One practical tip worth stressing: resist the temptation to use a “scary” novelty font. Designers new to horror branding often reach for dripping, cracked, or claw-mark display faces, and those almost always cheapen the result. Another works because its type behaves itself. A restrained high-contrast serif, set with discipline, lets the surrounding artwork — the doll, the eyepatch, the empty classroom — carry the dread. If you find yourself adding more texture to the letters, that is usually a sign the layout around them is too weak. Strengthen the composition, not the font.
It also helps to think about pairing. The original branding contrasts its stark title against neutral supporting text, and you should do the same. Set your hero in a cold serif, then drop your tagline and body into a quiet, near-invisible sans or a thin serif so nothing competes with the title. That hierarchy — one loud-but-controlled element against several silent ones — is the structural backbone of nearly every effective doll-horror or psychological-horror layout, and it costs you nothing but restraint.
Why does Another use this kind of type?
The doll motif drives everything. Dolls are unsettling precisely because they imitate life with a flaw — perfect on the surface, hollow underneath. A stark, clinical wordmark captures that better than any dripping-blood font could. It says “everything looks orderly here” while the story screams that it absolutely is not.
This restraint-as-horror approach connects Another to other titles we cover. The same logic of polished surfaces hiding dread shows up in our look at the eerie Higurashi font, and the surreal psychological branding in our Boogiepop Phantom font guide. Across all three, the type stays quiet so the story can be loud.
Can I use the Another font for my own project?
Two separate questions live inside this one. The Another wordmark itself — the actual logo artwork — is a protected brand asset. Reproducing it for your own merchandise, product, or commercial project crosses into trademark territory, independent of any font question. Personal, non-commercial fan art is a more tolerated zone, but it is still someone else’s brand.
The free look-alike fonts are a different matter, and each one ships with its own license. Many Google Fonts serifs use the SIL Open Font License, which generally permits commercial use, but you must confirm the terms for the exact file you download. Before you ship, read our font licensing guide to understand the gap between “free to download” and “free to use commercially.” If you want a deeper bench of moody serifs and display faces, our vintage fonts roundup has cold, high-contrast options that suit doll-horror styling.

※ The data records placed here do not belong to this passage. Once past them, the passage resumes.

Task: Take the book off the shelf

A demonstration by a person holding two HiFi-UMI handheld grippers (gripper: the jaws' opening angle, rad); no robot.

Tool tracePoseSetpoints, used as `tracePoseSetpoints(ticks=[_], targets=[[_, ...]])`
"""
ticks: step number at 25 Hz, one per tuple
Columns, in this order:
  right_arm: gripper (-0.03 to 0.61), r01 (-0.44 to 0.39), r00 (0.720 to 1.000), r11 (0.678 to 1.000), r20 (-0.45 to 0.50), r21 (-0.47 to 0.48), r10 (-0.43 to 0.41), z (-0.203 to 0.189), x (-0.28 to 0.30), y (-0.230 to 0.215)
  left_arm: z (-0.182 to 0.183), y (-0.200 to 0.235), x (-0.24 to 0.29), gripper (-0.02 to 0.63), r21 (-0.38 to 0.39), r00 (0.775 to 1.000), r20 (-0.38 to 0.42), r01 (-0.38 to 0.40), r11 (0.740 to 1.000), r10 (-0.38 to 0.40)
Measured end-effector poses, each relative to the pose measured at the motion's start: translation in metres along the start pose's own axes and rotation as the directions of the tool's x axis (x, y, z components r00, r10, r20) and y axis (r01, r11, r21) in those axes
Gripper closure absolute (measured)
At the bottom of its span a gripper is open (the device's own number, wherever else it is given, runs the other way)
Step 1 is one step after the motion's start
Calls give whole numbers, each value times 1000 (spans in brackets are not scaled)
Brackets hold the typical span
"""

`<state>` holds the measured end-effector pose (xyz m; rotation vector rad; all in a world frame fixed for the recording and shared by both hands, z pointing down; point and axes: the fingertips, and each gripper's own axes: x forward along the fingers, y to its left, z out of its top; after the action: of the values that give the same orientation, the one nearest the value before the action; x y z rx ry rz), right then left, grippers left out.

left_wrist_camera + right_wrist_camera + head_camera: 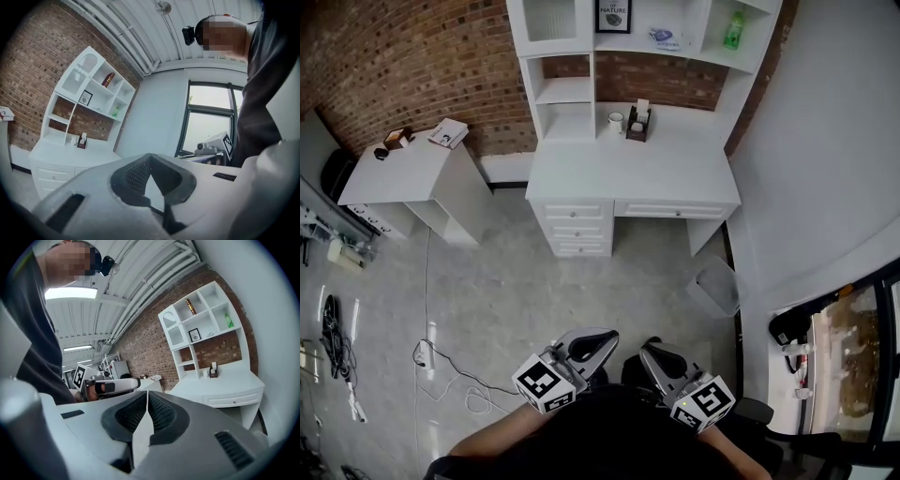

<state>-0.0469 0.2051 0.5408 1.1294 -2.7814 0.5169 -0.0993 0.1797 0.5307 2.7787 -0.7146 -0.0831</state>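
Task item: dark red book with a gold-toned spine point(191, 306), leaning in the middle compartment of the top row of the shelf; nothing touches it.
Shelf: white wooden shelf unit point(213, 317) mounted on the desk, against the red brick wall point(412, 56).
Shelf, top row left: compartment with an arched slatted front point(86, 63).
Shelf, second row: small black-framed picture point(613, 15) and green plastic bottle point(733, 30), in separate compartments.
Desk: white desk with drawers point(581, 183), standing under the shelf.
Desk top: white mug point(616, 122) just beside a dark brown wooden caddy point(638, 124), both at the back.
Left gripper point(149, 159): white body, black ribbed pads; fingers together at the tips, nothing between them; held level near the person's body, well apart from the desk.
Right gripper point(147, 397): same build; fingers pressed together, nothing between them; tipped slightly down, beside the left gripper.
Side furniture: small white side table point(403, 178) left of the desk, carrying a flat booklet point(448, 133) and a few small objects too small to identify.
Floor: grey floor point(562, 300) with loose white cables point(441, 370) at the left and a clear plastic waste bin point(714, 286) by the desk's right end.
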Motion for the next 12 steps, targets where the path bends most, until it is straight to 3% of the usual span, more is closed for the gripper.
tracePoseSetpoints(ticks=[3, 12], targets=[[557, 8, 1000, 1000, 8, 3, -8, 6, 10, -29, 3, 19, 16, 606, 1, 1000, 3, -27, 1000, 27], [557, -97, 995, 995, -15, -7, 97, 43, 53, -116, 23, 83, 88, 606, -1, 992, 13, -127, 992, 127]])
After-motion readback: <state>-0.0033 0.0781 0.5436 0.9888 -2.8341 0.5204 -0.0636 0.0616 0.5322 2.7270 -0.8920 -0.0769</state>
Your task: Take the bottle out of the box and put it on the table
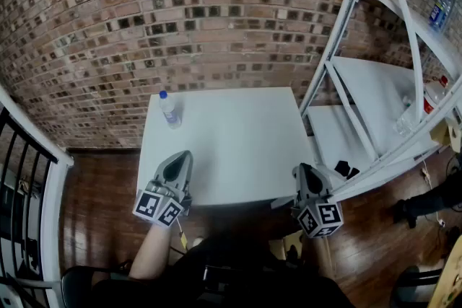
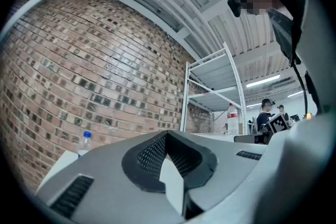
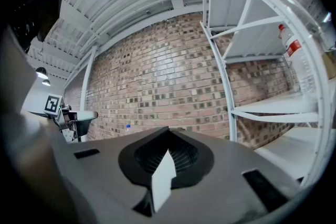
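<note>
At far left, a black railing above a wood floor. Across the far side, a brick wall. On the far left corner of the white table, standing upright: the bottle, clear plastic with a blue cap, well apart from both grippers. At the table's near edge, the left gripper, angled a little upward toward the wall, jaws pressed together with nothing between them, its marker cube hanging just off the table. Further right, by the near right corner, the right gripper, held level, jaws likewise closed tight and empty. Beyond the table's right edge, a white metal rack with slanting braces. On one of its shelves, a red-label bottle. Near the bottom edge, an arm and dark clothing of the person holding both grippers.
</note>
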Demonstrator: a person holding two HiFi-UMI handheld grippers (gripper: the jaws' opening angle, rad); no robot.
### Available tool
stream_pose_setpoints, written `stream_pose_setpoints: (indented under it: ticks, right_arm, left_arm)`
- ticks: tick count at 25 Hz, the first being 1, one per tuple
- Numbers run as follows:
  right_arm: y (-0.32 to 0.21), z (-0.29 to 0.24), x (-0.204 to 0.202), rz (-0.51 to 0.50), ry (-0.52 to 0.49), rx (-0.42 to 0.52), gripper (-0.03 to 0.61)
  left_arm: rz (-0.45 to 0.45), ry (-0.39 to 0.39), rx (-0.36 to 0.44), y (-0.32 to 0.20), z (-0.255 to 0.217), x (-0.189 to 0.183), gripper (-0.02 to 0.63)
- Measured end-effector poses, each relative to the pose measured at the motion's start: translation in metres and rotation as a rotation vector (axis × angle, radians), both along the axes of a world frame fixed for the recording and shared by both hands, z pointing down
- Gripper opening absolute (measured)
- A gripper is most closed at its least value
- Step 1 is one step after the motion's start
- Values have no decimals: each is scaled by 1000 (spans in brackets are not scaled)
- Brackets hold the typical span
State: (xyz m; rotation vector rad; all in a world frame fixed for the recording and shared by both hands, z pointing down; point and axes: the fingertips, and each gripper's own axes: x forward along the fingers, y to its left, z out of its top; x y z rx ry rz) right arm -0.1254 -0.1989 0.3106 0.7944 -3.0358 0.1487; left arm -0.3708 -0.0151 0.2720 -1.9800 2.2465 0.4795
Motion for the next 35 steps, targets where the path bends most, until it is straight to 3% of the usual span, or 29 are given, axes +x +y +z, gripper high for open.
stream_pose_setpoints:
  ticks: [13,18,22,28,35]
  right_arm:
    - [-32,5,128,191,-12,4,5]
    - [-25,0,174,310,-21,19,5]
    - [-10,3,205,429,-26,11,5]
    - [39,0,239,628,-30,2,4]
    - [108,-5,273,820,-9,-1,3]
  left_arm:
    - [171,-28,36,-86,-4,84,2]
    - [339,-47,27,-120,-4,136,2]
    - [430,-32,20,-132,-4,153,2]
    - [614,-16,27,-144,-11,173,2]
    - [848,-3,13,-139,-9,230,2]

Frequently Asked Questions
Is the Another anime font free to download?
No. The exact logo lettering is custom-drawn and is not available as a downloadable font file. Free high-contrast serifs and eerie display faces can approximate the stark mood, but they are informed substitutes, not the franchise’s actual trademarked wordmark.
Which font is closest to the Another logo?
A stark, high-contrast serif such as Playfair Display or Cormorant gets closest. Set it cold, tighten the tracking, and use a muted palette rather than adding gore. That clinical precision matches the doll-horror tone far better than any messy or blood-styled display font.
Is this the Another from 2012 or the word “another”?
This guide covers Another, the 2012 horror anime with the cursed class and doll imagery, not the generic English word. If you searched “another font” hoping for a different typeface in general, you likely want a font directory rather than this franchise-specific breakdown.
Can I use an Another-style font commercially?
You can use the free look-alike fonts commercially only if their individual licenses allow it, which many SIL Open Font License releases do. You cannot reproduce the actual Another wordmark commercially, because that is a protected trademark separate from font licensing.